→ Exercise description
For the entries below, the expected answer is the line with "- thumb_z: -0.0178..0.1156", the line with "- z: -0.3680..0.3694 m", and every line between them, exactly as written, and nothing more.

==================================================

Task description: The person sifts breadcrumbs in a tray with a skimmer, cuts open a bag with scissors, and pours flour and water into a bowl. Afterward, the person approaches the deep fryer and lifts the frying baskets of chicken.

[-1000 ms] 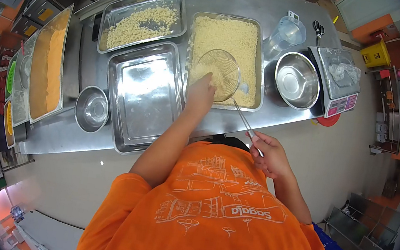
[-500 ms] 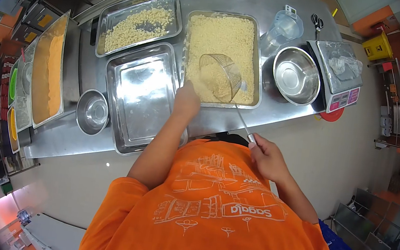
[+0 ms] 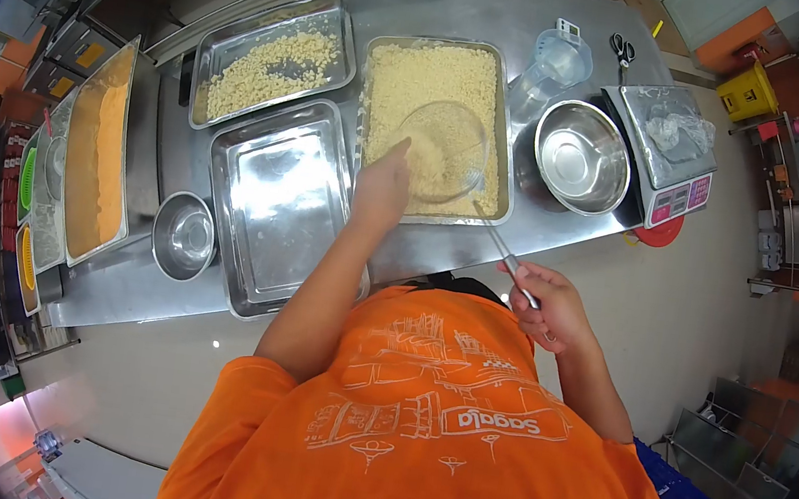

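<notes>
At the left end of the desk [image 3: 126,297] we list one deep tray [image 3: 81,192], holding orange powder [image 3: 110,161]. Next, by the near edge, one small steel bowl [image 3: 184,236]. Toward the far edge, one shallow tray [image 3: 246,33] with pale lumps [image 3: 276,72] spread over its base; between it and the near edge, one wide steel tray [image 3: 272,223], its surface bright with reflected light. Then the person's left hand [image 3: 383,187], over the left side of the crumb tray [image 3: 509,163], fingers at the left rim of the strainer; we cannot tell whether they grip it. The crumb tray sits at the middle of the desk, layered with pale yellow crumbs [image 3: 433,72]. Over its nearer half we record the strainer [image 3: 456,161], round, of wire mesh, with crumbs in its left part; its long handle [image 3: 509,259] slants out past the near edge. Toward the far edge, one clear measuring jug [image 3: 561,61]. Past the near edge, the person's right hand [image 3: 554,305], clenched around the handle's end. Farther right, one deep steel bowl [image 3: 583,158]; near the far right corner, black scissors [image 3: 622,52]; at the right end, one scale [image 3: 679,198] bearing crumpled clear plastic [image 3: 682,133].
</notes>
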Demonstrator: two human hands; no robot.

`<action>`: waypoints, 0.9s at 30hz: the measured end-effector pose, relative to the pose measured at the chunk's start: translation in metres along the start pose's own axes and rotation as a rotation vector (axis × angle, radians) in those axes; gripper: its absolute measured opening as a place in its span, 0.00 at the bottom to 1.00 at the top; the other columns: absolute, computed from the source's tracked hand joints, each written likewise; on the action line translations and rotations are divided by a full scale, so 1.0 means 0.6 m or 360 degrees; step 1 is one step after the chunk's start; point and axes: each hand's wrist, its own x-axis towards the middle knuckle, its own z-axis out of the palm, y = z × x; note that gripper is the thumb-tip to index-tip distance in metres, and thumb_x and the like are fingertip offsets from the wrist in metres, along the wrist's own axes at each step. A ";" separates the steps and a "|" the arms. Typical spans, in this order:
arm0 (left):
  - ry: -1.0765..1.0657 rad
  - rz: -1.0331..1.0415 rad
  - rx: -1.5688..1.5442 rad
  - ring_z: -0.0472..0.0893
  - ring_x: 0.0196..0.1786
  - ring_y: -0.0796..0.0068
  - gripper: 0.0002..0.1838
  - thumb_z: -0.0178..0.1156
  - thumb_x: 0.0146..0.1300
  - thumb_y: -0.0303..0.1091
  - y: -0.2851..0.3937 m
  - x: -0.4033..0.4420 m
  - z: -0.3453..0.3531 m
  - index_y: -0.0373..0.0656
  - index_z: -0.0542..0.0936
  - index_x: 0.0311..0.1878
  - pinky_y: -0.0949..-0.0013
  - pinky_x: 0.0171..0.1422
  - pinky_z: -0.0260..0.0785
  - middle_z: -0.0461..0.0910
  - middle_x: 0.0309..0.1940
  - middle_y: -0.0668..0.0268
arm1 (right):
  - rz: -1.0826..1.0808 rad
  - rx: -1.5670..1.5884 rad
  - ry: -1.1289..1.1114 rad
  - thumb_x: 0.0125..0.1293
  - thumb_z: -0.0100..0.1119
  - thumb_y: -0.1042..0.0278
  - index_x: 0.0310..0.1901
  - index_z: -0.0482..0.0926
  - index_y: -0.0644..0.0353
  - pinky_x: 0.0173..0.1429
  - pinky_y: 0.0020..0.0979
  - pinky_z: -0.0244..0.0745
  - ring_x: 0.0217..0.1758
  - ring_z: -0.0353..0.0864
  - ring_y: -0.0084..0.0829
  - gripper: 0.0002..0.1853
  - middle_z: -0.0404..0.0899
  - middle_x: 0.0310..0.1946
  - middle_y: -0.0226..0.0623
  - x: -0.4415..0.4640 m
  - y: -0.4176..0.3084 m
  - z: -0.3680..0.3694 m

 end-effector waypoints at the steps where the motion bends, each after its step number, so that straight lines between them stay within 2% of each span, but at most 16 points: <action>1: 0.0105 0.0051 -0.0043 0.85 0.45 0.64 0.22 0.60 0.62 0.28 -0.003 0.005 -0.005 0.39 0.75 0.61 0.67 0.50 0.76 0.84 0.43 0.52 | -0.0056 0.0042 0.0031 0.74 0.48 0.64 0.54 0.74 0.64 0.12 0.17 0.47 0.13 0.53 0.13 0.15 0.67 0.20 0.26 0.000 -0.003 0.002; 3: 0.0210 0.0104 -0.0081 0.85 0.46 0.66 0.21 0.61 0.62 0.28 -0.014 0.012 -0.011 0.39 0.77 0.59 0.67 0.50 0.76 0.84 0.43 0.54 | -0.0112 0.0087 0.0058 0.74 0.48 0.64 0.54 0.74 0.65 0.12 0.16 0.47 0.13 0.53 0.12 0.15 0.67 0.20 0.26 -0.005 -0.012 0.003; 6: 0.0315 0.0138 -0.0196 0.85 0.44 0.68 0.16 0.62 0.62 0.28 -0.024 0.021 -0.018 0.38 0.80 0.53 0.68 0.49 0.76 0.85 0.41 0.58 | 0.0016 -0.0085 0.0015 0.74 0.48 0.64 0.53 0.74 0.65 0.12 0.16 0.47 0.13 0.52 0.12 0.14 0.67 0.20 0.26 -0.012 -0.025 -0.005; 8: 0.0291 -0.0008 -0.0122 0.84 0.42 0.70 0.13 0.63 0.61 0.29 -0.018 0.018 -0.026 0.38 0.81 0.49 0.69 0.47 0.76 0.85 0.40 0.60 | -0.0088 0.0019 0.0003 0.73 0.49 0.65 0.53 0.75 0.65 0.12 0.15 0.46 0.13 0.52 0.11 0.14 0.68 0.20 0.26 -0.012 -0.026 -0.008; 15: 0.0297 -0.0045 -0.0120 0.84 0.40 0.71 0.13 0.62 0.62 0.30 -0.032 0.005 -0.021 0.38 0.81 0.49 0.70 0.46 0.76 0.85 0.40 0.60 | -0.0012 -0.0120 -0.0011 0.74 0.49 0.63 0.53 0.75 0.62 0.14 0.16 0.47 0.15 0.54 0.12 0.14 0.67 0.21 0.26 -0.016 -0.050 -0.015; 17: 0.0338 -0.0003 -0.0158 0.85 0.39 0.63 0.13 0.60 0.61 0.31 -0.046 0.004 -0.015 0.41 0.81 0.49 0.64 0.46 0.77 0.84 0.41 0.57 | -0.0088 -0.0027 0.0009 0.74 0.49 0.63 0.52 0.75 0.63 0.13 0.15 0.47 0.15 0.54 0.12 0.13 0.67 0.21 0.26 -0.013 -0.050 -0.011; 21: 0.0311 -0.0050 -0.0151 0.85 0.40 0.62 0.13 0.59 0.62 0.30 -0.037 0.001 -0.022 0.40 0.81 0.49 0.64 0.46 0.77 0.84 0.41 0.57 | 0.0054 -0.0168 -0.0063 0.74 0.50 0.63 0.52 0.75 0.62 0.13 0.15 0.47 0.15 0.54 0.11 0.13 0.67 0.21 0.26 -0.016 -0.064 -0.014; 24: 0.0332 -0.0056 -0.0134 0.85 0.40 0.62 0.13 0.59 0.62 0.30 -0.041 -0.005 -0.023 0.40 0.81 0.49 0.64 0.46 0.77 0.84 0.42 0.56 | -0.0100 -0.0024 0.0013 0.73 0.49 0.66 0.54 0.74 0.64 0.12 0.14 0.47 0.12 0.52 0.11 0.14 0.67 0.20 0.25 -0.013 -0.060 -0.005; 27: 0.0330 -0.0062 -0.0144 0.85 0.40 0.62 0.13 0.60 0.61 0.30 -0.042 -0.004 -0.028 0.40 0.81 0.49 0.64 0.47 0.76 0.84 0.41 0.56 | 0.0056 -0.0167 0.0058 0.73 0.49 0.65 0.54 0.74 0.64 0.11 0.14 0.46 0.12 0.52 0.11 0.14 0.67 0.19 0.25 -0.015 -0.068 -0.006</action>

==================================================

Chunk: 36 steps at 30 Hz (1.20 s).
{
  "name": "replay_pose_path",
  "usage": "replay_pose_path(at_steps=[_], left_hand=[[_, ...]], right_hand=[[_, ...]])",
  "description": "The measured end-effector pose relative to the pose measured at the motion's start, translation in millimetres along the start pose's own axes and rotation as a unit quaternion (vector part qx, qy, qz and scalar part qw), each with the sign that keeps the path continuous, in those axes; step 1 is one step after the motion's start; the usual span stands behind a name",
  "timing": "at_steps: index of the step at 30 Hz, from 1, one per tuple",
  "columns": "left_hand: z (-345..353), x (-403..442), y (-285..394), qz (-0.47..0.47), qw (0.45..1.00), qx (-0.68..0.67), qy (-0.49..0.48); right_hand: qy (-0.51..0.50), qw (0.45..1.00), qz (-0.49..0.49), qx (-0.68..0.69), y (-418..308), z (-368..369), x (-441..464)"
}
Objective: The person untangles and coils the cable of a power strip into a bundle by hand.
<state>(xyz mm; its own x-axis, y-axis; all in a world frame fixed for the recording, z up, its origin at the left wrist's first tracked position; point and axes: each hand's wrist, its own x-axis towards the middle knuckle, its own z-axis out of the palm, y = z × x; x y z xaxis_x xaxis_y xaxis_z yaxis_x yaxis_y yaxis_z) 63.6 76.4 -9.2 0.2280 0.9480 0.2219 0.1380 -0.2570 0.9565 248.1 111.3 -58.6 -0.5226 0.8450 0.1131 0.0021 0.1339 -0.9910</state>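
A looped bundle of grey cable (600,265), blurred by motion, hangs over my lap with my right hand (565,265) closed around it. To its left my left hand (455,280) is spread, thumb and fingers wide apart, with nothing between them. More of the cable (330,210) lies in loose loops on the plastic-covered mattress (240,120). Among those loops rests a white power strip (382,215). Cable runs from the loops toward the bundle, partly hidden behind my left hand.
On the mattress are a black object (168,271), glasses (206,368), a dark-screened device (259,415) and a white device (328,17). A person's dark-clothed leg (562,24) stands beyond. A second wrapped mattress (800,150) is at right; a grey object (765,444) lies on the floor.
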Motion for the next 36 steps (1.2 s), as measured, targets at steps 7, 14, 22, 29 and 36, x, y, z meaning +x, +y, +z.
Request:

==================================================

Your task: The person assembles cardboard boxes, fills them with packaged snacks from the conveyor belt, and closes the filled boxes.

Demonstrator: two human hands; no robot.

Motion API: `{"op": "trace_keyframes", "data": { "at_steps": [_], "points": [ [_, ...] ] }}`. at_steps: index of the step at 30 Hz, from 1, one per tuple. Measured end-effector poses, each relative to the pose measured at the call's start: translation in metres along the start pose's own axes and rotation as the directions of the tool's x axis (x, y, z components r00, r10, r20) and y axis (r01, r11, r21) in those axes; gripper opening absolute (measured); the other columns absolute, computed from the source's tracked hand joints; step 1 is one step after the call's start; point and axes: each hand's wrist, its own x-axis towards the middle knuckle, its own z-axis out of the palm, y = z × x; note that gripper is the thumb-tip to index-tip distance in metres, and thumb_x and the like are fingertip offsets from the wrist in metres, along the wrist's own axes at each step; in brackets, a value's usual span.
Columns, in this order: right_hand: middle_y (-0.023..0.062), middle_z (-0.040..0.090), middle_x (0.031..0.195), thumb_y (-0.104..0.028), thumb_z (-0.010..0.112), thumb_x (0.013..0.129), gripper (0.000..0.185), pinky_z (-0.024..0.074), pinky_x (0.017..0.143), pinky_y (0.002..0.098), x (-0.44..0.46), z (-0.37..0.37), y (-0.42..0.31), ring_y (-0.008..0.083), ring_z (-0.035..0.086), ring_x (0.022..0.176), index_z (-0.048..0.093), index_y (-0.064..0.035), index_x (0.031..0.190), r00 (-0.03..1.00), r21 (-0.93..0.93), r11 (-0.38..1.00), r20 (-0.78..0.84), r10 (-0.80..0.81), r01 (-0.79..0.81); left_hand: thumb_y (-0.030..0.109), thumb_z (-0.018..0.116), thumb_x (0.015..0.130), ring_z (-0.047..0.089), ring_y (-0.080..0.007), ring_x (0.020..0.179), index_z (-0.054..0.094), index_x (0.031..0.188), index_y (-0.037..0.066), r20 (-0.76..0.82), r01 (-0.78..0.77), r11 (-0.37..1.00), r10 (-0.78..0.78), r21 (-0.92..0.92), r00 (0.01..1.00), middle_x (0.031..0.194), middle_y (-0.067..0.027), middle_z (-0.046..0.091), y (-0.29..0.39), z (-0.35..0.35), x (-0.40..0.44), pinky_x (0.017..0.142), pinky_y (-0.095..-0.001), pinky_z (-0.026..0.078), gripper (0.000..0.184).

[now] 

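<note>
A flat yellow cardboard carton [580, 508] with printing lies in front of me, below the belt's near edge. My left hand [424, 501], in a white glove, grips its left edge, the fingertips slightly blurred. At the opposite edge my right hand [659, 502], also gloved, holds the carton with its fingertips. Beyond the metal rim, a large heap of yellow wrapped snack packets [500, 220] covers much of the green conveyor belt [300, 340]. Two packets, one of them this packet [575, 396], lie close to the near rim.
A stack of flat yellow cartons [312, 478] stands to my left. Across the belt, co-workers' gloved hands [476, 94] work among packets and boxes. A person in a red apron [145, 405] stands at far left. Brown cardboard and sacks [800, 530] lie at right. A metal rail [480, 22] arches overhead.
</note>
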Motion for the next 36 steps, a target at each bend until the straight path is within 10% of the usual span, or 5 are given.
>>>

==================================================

→ Response area
  - thumb_z: -0.0178..0.1156
  - thumb_x: 0.0146..0.1300
  - thumb_y: -0.0303..0.1091
  - y: -0.2851..0.3937 m
  - x: -0.4033..0.4420 m
  - z: -0.3453..0.3531 m
  - index_y: -0.0373..0.0656
  - index_z: -0.0542..0.0936
  - index_x: 0.0311..0.1878
  - pinky_y: -0.0949..-0.0013
  - pinky_x: 0.0171..0.1422
  - pinky_z: -0.0260..0.0785
  - middle_z: -0.0461..0.0910
  - middle_x: 0.0309..0.1940
  - middle_y: -0.0668..0.0268
arm1 (right):
  - rz: -1.0826..1.0808 rad
  - rx: -1.5670..1.5884 rad
  - ry: -1.1289..1.1114 rad
  - thumb_x: 0.0125..0.1293
  - thumb_z: -0.0100..0.1119
  - thumb_y: -0.1042..0.0278
  - index_x: 0.0310..0.1901
  - index_z: -0.0482..0.0926
  - index_y: -0.0644..0.0353
  - pinky_x: 0.0173..0.1429
  - pinky_y: 0.0020..0.0979
  - pinky_z: -0.0244..0.0745
  - ring_x: 0.0217..0.1758
  - ring_z: -0.0353..0.0864
  - ring_y: -0.0084..0.0829
  - gripper: 0.0002..0.1853
  - middle_z: -0.0404..0.0899
  - middle_x: 0.0310..0.1946
  - middle_y: -0.0226..0.0623
  - x: -0.4415..0.4640 m
  - y: -0.4176..0.3084 m
  - z: -0.3680..0.3694 m

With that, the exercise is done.